Methods: In a cross-sectional study of seropositive RA patients that met 2010 ACR/EULAR criteria, blood samples were biobanked, and later cryopreserved PBMC were cultured +/- sCD40L/CpG2006/IL-21 for 6 days and then ELISpots performed. Synovial fluid mononuclear cells and FACS-sorted switched-memory B cells [CD19+/CD27+/IgD-] were cultured with CpG2006/IL-21 in the presence of a CD40L-expressing feeder cell line for 12 days. Sera, synovial fluid, and culture supernatants were analyzed by multiplex bead-based assay for ACPA-IgG reactivity for 8 citrullinated and native peptide/protein pairs, as well as reactivity with the diagnostic CCP3 peptide (Inova Diagnostics) and glutamine-containing CQP3, plus other control ligands. We then performed Spearman correlations.

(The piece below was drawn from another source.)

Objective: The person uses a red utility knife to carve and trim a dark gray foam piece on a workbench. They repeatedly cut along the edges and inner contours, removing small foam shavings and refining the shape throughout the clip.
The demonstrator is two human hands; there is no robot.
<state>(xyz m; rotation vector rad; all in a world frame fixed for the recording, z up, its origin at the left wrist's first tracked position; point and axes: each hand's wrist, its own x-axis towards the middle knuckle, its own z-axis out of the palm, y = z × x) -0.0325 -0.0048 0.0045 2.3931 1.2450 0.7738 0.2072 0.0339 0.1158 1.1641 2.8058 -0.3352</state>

Results: In select patients with active disease, we found a high frequency of synovial fluid cells that spontaneously secreted ACPA in culture, suggesting these ACPA producing B cells are especially common at the site of disease, and epitope specificities were similar to those in autologous synovial fluid. For cultures of PBMC from groups of patients receiving different treatment regimens (MTX or TNFi+/-MTX), ACPA-IgG secretion was also detected, although in vitro stimulation was generally required. In the circulation of these RA patients, switched memory B cells were the predominant source of ACPA-IgG. Notably, serum anti-CCP3-IgG levels significantly correlated with frequencies of ACPA-producing switched-memory B cells (r = 0.57, p = 0.003). For individual donors, the ACPA fine-specificity patterns in serum samples were similar to those in supernatants from cultured B cells. A majority (16/24) of RA patients had wells with detectable in vitro ACPA secretion. Yet frequencies of ACPA memory B-cells did not attain significant correlation with DAS28 scores (r = 0.35, p = 0.09). In fact, a subset of RA patients, which included patients treated with methotrexate and/or TNFi, had high frequencies of recirculating ACPA memory-B cells despite being in DAS remission.

Conclusion:  We have documented that DAS score cannot be used as a predictor of reduced or absent ACPA memory B cell burden, as quiescent disease-associated anti-Cit memory B-cells commonly persist in peripheral circulation despite treatment to clinical remission. Our results help to explain why therapeutic cessation most often results in reactivation or flare. In the future, our platform may be useful for evaluating new agents and for informing treatment decisions in individual RA patients.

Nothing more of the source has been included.